- **Problem**: Transcribe exactly the lines that fall between the one holding "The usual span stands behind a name" and the one holding "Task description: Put", inclusive, from the entries below.

===== Input records =====

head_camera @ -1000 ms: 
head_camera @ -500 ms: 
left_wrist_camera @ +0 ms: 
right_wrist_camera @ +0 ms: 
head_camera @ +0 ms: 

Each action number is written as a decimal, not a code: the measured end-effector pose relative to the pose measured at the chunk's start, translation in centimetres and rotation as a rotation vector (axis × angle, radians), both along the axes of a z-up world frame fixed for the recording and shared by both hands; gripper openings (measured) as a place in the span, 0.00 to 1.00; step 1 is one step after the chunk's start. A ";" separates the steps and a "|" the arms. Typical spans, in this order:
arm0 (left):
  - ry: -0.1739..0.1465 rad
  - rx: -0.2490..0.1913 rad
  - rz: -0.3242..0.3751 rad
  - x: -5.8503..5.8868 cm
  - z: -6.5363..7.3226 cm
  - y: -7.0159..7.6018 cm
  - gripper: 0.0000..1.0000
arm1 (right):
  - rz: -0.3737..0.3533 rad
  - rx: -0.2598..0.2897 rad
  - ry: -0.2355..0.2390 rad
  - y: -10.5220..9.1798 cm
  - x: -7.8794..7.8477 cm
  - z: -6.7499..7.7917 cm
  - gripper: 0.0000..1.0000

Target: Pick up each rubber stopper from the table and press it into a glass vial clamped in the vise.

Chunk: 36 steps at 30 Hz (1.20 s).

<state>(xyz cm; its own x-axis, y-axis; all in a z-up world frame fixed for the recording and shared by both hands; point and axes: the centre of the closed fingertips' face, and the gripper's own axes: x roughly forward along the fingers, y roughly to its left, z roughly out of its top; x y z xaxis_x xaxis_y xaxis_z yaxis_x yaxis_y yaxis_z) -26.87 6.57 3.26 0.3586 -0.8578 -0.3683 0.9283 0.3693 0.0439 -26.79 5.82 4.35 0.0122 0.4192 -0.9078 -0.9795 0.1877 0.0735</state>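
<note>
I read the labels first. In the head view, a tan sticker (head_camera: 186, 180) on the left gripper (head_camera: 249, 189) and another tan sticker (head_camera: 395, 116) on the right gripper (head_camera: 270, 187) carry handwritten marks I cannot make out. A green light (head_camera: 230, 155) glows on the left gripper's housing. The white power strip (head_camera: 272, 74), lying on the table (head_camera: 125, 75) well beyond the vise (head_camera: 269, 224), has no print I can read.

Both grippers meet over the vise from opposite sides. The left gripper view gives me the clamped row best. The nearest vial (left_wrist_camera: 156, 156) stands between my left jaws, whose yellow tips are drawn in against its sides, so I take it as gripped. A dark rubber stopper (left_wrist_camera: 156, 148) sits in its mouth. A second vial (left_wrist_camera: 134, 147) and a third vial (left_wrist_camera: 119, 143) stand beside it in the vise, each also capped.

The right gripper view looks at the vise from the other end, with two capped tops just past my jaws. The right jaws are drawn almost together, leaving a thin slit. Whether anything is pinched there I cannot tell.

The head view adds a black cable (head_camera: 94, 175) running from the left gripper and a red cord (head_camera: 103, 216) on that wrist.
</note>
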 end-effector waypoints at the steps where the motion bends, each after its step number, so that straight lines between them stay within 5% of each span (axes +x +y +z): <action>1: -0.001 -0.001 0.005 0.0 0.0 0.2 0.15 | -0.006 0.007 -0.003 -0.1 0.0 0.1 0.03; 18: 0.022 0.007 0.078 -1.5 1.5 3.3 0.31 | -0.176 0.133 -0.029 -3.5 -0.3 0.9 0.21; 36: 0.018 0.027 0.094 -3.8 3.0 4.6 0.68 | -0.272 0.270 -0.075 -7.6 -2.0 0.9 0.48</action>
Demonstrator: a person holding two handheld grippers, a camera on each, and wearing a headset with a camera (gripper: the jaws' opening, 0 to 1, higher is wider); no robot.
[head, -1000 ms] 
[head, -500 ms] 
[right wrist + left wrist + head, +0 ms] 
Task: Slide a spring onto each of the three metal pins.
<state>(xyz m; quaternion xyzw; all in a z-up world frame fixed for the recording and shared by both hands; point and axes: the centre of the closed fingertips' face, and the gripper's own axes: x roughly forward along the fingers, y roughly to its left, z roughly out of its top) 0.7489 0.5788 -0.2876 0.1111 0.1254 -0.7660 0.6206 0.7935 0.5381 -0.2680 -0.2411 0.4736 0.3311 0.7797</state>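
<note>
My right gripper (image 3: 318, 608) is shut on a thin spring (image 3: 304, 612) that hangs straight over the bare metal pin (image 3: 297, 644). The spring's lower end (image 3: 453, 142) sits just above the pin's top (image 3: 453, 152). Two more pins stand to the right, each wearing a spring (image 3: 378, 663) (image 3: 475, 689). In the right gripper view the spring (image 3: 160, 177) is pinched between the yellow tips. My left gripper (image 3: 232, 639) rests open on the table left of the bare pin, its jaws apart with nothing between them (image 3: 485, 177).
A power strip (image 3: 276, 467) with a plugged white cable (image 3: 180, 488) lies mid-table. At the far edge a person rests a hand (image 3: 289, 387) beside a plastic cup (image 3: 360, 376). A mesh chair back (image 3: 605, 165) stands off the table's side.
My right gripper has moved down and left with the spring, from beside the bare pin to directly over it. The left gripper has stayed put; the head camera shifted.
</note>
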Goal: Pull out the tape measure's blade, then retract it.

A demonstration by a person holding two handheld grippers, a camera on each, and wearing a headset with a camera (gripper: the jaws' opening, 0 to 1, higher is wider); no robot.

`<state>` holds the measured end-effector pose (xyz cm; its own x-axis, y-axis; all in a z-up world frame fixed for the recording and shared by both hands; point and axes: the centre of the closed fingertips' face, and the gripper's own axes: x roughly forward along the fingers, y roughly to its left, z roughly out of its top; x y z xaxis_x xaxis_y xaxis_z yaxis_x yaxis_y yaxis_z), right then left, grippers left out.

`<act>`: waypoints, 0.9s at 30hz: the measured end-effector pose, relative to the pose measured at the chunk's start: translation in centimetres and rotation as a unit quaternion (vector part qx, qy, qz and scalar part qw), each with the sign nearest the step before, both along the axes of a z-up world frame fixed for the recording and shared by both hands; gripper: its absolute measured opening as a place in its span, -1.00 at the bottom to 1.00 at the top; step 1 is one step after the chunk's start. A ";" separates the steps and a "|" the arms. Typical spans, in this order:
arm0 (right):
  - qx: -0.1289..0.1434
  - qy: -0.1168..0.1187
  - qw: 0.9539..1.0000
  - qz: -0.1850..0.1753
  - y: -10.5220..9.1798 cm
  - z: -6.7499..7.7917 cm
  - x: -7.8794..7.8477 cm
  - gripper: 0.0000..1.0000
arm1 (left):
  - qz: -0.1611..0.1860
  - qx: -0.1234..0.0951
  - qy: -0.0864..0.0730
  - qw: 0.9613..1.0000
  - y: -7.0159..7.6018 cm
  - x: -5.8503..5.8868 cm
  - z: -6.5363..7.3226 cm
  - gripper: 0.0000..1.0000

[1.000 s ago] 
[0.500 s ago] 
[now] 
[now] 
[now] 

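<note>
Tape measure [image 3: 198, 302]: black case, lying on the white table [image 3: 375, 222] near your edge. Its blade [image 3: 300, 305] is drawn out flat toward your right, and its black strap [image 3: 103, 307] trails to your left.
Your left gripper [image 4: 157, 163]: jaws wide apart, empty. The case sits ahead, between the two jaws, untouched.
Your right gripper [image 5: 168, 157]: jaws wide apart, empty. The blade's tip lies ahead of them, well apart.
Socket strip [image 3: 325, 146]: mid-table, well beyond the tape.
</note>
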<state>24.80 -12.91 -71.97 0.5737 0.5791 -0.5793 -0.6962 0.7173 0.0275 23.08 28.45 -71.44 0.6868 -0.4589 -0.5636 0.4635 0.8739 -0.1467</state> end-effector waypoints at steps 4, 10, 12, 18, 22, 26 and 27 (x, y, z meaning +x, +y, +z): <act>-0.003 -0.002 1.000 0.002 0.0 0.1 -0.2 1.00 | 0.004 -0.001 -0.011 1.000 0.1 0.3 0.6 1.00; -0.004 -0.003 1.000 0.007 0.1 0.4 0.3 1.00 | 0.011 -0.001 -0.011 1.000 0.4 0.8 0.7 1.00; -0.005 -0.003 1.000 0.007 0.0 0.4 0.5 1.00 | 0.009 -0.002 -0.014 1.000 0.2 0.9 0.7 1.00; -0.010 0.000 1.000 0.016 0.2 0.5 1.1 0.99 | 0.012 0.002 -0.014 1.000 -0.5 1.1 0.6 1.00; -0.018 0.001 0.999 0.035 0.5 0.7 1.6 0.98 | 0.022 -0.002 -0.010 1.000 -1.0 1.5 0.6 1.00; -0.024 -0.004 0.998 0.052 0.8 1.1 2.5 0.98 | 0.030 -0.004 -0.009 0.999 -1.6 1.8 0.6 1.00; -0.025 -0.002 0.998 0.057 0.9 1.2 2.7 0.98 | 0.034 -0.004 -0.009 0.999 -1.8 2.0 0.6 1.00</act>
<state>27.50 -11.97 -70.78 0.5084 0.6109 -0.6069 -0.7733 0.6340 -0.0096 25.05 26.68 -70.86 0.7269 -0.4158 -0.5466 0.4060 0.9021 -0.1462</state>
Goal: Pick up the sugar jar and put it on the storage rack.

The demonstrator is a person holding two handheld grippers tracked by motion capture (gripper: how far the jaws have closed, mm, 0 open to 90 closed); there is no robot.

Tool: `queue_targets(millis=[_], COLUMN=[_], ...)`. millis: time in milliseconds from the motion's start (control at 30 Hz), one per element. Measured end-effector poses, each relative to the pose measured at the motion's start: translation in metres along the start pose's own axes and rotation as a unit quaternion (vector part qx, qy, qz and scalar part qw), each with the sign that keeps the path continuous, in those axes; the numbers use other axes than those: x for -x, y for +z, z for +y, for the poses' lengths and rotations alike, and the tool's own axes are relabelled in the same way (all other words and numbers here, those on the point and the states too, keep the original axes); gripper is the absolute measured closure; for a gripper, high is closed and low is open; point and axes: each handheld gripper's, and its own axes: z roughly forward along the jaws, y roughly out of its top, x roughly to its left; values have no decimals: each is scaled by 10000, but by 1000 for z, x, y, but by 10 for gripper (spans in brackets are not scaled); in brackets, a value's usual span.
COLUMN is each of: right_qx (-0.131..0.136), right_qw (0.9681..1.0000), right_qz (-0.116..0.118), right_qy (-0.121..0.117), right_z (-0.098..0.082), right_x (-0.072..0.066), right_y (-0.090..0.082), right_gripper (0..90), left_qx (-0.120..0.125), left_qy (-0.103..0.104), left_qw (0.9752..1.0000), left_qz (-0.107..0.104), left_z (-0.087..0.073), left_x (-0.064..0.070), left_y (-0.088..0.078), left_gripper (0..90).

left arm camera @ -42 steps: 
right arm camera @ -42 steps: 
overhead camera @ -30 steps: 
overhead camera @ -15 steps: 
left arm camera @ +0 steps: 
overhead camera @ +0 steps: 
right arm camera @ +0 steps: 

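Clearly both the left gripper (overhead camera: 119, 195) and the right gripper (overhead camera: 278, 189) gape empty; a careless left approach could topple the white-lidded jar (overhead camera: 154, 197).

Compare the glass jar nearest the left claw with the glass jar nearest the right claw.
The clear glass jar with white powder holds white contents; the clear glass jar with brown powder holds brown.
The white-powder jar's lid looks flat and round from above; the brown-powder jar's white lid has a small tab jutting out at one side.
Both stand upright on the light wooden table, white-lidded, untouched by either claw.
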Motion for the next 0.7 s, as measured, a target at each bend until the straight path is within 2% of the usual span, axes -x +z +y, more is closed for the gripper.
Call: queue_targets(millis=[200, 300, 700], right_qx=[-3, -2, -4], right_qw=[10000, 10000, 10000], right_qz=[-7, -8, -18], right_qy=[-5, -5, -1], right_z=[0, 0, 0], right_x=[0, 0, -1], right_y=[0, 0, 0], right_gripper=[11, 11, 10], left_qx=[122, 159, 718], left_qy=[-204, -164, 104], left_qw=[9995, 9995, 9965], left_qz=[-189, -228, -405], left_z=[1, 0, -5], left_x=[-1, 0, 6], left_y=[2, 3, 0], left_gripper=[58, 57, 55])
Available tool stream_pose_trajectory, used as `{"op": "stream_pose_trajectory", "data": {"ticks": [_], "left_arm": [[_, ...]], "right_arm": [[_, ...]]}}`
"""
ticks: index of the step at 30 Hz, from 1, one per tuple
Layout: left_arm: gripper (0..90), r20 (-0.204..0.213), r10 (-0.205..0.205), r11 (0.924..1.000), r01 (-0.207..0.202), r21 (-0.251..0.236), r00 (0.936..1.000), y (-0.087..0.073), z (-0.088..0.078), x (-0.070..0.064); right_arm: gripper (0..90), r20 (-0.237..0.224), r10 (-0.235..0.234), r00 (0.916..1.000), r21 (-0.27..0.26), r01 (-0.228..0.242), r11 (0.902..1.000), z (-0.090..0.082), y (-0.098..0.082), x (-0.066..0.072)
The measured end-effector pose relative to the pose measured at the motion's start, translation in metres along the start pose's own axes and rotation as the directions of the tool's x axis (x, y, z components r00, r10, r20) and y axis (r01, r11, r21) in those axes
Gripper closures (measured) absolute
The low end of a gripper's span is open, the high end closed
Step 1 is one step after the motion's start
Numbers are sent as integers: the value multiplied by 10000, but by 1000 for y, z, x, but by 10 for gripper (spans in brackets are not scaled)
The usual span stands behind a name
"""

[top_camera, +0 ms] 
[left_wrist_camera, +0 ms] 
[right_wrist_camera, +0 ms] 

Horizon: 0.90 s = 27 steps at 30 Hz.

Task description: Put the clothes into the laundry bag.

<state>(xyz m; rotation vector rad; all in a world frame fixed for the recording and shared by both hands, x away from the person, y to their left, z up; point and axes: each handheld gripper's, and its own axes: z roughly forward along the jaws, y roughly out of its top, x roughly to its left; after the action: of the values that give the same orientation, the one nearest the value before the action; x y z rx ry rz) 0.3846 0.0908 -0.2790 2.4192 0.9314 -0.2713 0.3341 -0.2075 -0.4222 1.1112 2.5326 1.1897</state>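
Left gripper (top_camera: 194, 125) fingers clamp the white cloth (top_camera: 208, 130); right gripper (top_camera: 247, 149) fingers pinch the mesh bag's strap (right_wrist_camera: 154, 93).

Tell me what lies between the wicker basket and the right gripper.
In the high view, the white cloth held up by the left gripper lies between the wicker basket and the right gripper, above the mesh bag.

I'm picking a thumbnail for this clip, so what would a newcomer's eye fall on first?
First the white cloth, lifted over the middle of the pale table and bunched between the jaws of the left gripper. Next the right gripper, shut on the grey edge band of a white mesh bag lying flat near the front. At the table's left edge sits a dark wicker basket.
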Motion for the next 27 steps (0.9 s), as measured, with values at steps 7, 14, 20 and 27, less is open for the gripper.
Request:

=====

- **Solution for this problem**:
The usual span stands behind a name
"""

[top_camera, +0 ms] 
[left_wrist_camera, +0 ms] 
[right_wrist_camera, +0 ms] 

Horizon: 0.90 s = 27 steps at 30 Hz.

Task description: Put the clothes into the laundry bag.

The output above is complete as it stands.